No sólo he imaginado esos juegos; también he meditado sobre la casa. Todas las partes de la casa están muchas veces, cualquier lugar es otro lugar. No hay un aljibe, un patio, un abrevadero, un pesebre; son catorce (son infinitos) los pesebres, abrevaderos, patios, aljibes. La casa es del tamaño del mundo; mejor dicho, es el mundo. Sin embargo, a fuerza de fatigar patios con un aljibe y polvorientas galerías de piedra gris he alcanzado la calle y he visto el templo de las Hachas y el mar. Eso no lo entendí hasta que una visión de la noche me reveló que también son catorce (son infinitos) los mares y los templos. Todo está muchas veces, catorce veces, pero dos cosas hay en el mundo que parecen estar una sola vez: arriba, el intrincado Sol;. abajo, Asterión. Quizá yo he creado las estrellas y el Sol y la enorme casa, pero ya no me acuerdo.

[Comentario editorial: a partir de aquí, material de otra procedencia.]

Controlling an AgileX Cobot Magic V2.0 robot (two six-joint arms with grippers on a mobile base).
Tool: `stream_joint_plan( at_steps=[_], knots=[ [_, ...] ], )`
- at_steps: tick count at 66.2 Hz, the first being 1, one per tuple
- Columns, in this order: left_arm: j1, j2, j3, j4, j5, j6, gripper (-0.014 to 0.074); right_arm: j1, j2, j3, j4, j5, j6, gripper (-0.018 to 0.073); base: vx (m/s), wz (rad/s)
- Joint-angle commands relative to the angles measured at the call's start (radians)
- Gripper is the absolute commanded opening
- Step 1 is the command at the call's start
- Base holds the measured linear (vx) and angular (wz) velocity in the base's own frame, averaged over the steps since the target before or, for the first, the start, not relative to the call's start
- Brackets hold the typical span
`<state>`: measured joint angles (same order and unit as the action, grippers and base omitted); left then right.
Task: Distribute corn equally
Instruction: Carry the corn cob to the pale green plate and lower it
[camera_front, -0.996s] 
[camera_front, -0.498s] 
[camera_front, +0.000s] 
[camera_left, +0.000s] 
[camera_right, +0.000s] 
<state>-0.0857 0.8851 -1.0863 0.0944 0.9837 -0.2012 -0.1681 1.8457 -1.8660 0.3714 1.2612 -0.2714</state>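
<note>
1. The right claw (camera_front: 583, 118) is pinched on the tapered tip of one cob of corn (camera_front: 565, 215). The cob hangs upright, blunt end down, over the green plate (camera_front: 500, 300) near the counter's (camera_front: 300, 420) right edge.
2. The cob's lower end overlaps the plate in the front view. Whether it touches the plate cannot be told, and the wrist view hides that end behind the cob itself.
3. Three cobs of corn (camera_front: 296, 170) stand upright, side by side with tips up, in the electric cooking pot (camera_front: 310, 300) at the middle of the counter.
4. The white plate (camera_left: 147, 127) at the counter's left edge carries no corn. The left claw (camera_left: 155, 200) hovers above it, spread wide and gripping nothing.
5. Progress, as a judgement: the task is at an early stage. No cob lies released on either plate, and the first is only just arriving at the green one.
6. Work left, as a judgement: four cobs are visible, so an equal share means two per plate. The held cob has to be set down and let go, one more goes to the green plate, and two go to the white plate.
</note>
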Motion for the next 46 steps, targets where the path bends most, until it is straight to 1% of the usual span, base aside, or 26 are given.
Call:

Cada nueve años entran en la casa nueve hombres para que yo los libere de todo mal. Oigo sus pasos o su voz en el fondo de las galerías de piedra y corro alegremente a buscarlos. La ceremonia dura pocos minutos. Uno tras otro caen sin que yo me ensangriente las manos. Donde cayeron, quedan, y los cadáveres ayudan a distinguir una galería de las otras. Ignoro quiénes son, pero sé que uno de ellos profetizó, en la hora de su muerte, que, alguna vez llegaría mi redentor. Desde entonces no me duele la soledad, porque sé que vive mi redentor y al fin se levantará sobre el polvo. Si mi oído alcanzara todos los rumores del mundo, yo percibiría sus pasos. Ojalá me lleve a un lugar con menos galerías y menos puertas. ¿Cómo será mi redentor?, me pregunto.

¿Será un toro o un hombre? ¿Será tal vez un toro con cara de hombre? ¿O será como yo?

El Sol de la mañana reverberó en la espada de bronce. Ya no quedaba ni un vestigio de sangre.

-¿Lo creerás, Ariadna? -dijo Teseo-. El minotauro apenas se defendió.